Joanna pour CQV : Comment les élèves peuvent-ils faire un changement dans leur quartier ? Comment pouvons-nous les encourager dans leurs quartiers ?

Merichel pour M.C.A. : J'ai vu des élèves créer leurs propres clubs dans leurs écoles et je trouve cela formidable. Le fait de construire un club qui défend la vie en dit long. C'est une bonne façon d'encourager les gens à avoir cette discussion sur ce qui se passe au Canada. Au Canada, nous pouvons tuer le bébé juste avant la naissance, à 9 mois de grossesse. Les élèves savent-ils que c'est légal au Canada ? Quand je leur dis cela, les gens sont surpris. Les jeunes ont un sujet à discuter. Si les élèves créent un club, ils verront qu'ils ne sont pas les seuls à penser la même chose sur cette question.

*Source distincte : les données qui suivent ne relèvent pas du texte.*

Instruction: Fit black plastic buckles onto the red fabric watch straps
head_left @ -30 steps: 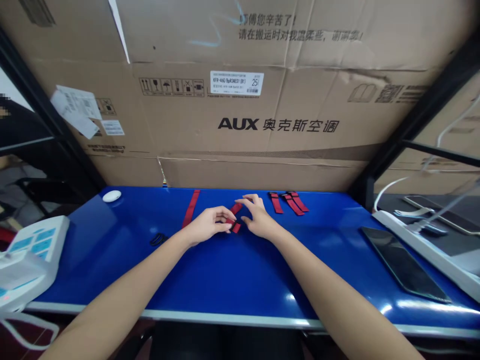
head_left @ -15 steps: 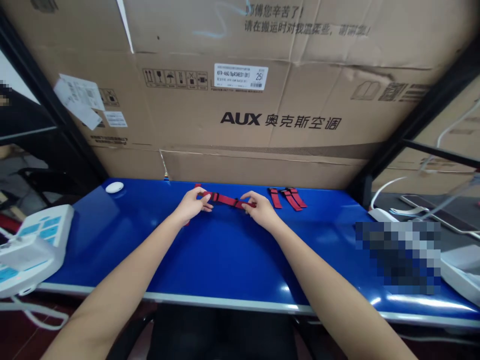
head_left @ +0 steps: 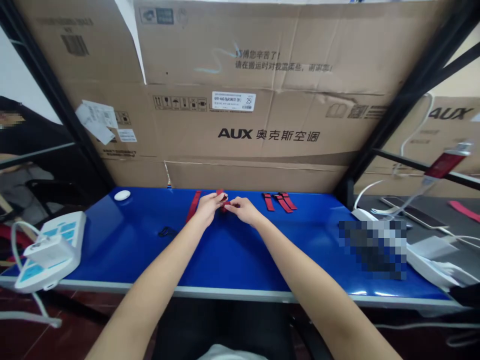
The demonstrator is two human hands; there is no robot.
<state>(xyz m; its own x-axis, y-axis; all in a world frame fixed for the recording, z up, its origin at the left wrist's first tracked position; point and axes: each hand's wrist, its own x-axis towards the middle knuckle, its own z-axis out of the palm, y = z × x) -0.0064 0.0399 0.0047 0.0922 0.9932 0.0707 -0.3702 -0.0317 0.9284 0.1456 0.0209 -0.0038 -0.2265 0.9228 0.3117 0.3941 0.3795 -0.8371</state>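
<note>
My left hand [head_left: 209,207] and my right hand [head_left: 244,210] are close together above the far half of the blue table. Both pinch a red strap [head_left: 220,192] between them; it is bunched or folded, and the fingers hide much of it. Left of my left hand, another length of red strap [head_left: 194,205] lies on the table, and I cannot tell if the two join. A small black item [head_left: 167,231] rests near my left forearm. To the right of my right hand lie several red straps [head_left: 268,202] with black buckles.
A large cardboard panel [head_left: 195,140] stands along the back of the blue table [head_left: 232,260]. White power strips lie at the left [head_left: 77,235] and right [head_left: 423,265]. A white oval object [head_left: 122,195] sits at the back left. Black frame posts [head_left: 356,170] flank the table.
My hands have come together, and the strap stretched between them is now bunched. The camera view has shifted, bringing the strap and the black item on the left into clearer sight.
</note>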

Joanna pour CQV : Que voulez-vous que les personnes qui assistent à votre formation de dimanche retiennent ?

Merichel pour M.C.A. : J'aime quand les gens disent qu'ils sont inspirés pour lutter contre une injustice qui se produit. Les gens sont inspirés quand ils trouvent une cause qui les touche au cœur. Quand les gens voient l'injustice, ils ne peuvent pas rester assis sur leur canapé. Pour les jeunes, avec l'énergie qu'ils ont, cela devient un nouveau but, je l'ai vu. Je suis particulièrement heureuse lorsque j'entends des histoires selon lesquelles, en participant à la formation et en regardant les vidéos, en apprenant ce que la science dit à ce sujet, les gens commencent à comprendre que le premier droit est le droit à la vie et qu'ils doivent faire quelque chose à ce sujet.